[TASK STATEMENT] Please reproduce the lines of the records below from the one holding "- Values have" through the one holding "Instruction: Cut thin", inclusive, skipping all pictures.

Data records
━━━━━━━━

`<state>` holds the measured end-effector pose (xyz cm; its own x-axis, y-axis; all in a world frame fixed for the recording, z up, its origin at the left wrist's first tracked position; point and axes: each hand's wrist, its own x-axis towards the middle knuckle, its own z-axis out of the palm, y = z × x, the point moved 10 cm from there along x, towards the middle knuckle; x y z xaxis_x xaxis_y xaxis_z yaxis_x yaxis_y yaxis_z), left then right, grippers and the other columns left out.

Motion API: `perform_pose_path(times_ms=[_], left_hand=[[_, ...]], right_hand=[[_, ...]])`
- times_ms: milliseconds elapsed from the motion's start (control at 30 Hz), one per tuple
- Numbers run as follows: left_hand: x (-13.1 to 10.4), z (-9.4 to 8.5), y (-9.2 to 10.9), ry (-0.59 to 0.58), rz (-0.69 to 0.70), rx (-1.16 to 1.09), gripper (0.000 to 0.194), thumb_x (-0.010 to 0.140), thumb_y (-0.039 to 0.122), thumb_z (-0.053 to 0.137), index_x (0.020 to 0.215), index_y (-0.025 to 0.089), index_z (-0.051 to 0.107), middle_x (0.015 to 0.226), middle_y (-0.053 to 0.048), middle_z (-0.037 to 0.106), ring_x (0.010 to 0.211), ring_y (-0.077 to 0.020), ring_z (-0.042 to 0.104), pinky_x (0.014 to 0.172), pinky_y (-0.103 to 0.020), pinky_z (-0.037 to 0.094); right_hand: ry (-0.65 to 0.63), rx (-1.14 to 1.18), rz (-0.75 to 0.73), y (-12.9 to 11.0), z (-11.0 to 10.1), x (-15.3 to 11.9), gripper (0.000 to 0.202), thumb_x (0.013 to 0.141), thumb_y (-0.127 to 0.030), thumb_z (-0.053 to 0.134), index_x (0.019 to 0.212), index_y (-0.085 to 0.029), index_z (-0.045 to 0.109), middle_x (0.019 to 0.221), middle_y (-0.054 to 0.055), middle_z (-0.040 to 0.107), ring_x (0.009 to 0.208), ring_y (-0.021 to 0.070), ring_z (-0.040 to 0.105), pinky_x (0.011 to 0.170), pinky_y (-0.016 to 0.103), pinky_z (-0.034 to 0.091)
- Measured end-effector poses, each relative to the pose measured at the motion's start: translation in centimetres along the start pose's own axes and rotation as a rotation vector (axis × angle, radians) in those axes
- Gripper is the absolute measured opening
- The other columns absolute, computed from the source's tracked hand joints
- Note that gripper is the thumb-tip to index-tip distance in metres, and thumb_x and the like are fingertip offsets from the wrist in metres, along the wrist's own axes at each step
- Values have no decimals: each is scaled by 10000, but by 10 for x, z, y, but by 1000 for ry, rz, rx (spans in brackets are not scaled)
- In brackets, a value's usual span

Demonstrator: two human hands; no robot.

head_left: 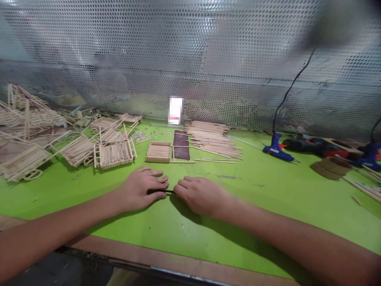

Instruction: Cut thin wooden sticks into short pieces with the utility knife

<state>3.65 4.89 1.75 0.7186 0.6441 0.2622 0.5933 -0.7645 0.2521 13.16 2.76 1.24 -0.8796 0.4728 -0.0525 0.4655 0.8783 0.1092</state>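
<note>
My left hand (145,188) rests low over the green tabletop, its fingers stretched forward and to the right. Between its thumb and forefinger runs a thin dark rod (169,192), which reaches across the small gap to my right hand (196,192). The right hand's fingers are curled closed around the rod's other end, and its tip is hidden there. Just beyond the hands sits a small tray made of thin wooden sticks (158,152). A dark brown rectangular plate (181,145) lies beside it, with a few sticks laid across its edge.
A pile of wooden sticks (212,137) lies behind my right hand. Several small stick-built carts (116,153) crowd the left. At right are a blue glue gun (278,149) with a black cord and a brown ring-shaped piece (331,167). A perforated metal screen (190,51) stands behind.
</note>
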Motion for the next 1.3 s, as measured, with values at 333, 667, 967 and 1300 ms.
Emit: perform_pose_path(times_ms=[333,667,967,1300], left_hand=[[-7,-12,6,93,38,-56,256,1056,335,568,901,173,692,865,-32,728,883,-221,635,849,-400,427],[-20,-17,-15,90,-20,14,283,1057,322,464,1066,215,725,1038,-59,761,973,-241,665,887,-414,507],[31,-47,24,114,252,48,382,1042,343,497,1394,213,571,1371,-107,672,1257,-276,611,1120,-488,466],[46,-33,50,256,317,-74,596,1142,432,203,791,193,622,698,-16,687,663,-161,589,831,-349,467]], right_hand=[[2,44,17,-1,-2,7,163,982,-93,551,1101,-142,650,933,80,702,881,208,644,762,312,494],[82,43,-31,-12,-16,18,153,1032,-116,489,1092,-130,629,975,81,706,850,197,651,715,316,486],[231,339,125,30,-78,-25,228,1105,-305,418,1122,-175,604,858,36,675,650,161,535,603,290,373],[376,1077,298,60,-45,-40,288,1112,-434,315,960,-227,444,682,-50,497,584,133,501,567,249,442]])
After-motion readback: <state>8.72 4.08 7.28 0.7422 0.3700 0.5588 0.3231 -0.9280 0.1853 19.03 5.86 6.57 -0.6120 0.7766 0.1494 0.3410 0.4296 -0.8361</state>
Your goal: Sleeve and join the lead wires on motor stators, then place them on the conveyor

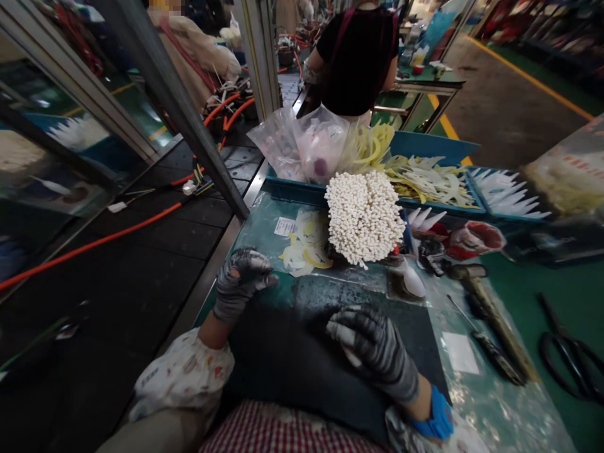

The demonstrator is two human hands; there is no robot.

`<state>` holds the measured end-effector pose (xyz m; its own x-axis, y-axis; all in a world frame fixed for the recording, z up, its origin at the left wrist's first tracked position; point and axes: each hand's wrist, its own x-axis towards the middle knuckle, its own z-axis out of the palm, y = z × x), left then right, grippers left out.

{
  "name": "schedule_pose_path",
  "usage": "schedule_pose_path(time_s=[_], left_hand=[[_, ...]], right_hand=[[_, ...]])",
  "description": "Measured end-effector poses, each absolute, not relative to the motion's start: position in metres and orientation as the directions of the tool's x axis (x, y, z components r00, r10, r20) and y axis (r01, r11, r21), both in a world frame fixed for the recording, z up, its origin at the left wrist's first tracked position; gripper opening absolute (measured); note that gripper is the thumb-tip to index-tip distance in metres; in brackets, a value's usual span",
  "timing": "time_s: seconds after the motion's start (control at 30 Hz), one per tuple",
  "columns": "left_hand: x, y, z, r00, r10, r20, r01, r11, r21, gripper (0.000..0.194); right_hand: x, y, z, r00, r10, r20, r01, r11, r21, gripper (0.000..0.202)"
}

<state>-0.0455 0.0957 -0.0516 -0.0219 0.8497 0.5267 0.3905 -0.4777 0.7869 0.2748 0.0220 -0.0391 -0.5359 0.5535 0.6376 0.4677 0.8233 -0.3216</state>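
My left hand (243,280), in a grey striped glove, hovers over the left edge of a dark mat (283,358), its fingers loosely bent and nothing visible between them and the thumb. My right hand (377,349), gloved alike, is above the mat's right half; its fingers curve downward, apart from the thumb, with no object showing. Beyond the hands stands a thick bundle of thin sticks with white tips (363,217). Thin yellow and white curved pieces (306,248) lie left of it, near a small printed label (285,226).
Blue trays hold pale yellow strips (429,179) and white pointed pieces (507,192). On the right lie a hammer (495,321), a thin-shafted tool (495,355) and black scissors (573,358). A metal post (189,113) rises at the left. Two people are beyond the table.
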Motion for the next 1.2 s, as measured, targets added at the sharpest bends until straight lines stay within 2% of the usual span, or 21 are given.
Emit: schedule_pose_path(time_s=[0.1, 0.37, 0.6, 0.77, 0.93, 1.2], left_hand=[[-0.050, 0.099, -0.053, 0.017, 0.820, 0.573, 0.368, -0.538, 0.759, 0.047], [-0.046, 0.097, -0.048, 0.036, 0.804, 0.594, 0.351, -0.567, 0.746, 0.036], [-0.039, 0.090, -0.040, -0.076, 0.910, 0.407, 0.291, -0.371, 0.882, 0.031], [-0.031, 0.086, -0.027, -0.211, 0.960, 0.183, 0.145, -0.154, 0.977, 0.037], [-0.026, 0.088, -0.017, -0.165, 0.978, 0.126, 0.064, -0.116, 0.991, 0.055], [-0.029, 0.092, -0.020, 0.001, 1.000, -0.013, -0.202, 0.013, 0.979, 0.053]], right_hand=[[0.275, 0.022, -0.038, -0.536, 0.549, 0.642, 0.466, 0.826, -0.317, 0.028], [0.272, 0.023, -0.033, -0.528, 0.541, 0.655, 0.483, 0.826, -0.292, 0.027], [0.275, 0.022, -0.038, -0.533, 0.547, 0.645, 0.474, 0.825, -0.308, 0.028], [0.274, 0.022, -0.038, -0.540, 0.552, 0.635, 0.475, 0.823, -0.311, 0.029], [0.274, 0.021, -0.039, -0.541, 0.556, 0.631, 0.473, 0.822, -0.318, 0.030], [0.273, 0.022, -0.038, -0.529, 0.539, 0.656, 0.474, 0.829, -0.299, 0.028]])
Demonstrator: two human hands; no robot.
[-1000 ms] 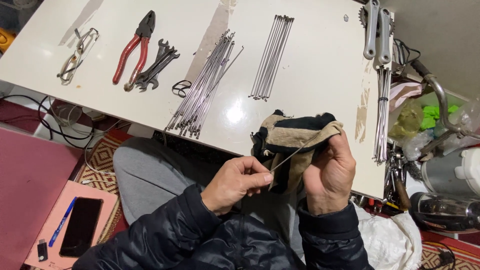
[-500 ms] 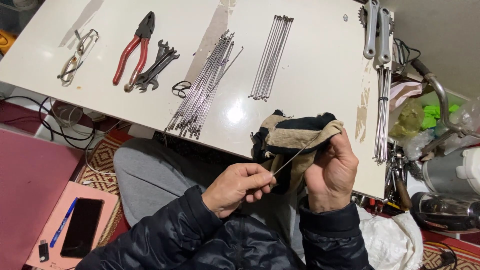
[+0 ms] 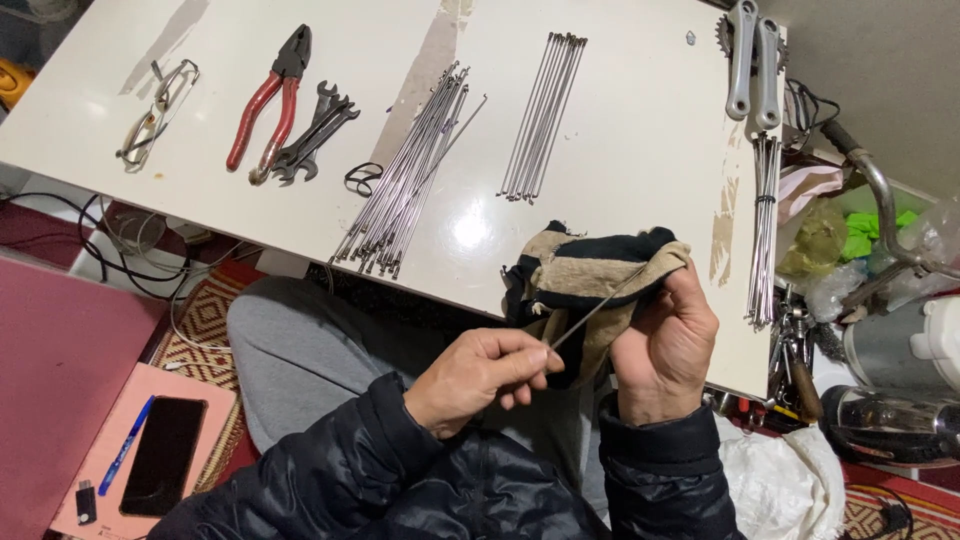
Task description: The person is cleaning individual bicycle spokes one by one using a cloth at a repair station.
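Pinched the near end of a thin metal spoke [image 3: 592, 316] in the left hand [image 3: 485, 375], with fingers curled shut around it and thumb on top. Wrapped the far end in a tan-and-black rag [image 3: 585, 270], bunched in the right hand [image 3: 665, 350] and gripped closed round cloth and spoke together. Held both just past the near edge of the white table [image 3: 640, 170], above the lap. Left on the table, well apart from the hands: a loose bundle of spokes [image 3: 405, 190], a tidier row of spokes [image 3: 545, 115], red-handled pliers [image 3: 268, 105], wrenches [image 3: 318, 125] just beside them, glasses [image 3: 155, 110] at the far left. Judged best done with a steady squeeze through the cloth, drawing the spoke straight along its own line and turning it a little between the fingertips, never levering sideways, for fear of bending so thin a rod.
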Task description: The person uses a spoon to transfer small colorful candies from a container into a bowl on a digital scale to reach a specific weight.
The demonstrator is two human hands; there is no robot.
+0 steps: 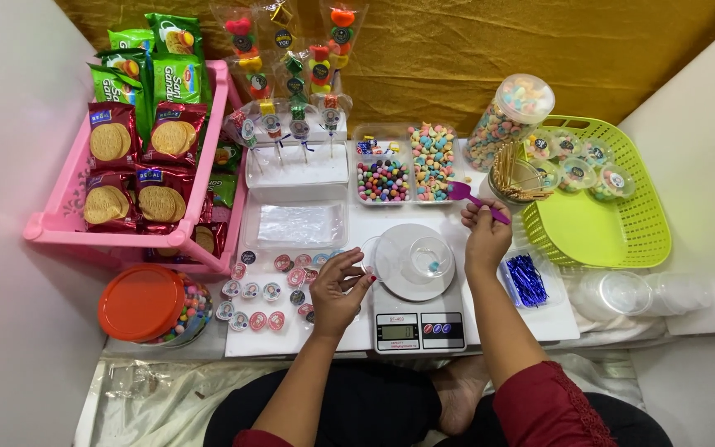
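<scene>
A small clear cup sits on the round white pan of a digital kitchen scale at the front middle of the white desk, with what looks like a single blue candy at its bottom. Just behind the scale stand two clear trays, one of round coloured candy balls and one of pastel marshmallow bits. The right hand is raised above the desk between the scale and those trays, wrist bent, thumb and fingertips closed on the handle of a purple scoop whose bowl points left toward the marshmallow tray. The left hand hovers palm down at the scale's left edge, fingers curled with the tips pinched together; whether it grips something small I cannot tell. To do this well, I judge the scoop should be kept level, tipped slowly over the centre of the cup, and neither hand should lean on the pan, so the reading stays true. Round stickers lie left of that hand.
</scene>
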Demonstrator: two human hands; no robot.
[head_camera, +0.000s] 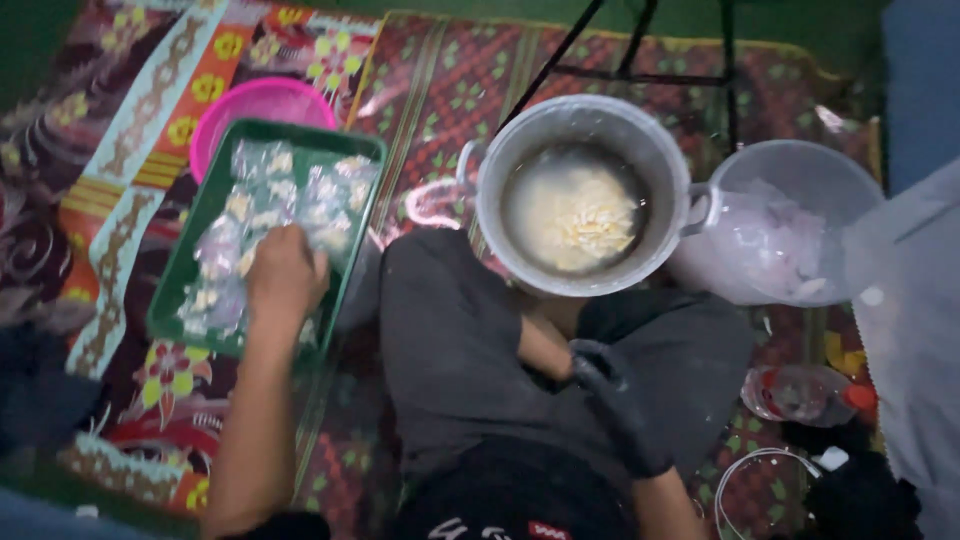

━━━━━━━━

[ANSWER BOX]
- Values have no decimals: each is scaled by 10000, but by 10 for x, z, y, but by 1000 for ry, rz, rx (spans in brackets are not scaled)
- In brackets, a value's usual span

Demonstrator: two human hands; no robot.

head_left: 

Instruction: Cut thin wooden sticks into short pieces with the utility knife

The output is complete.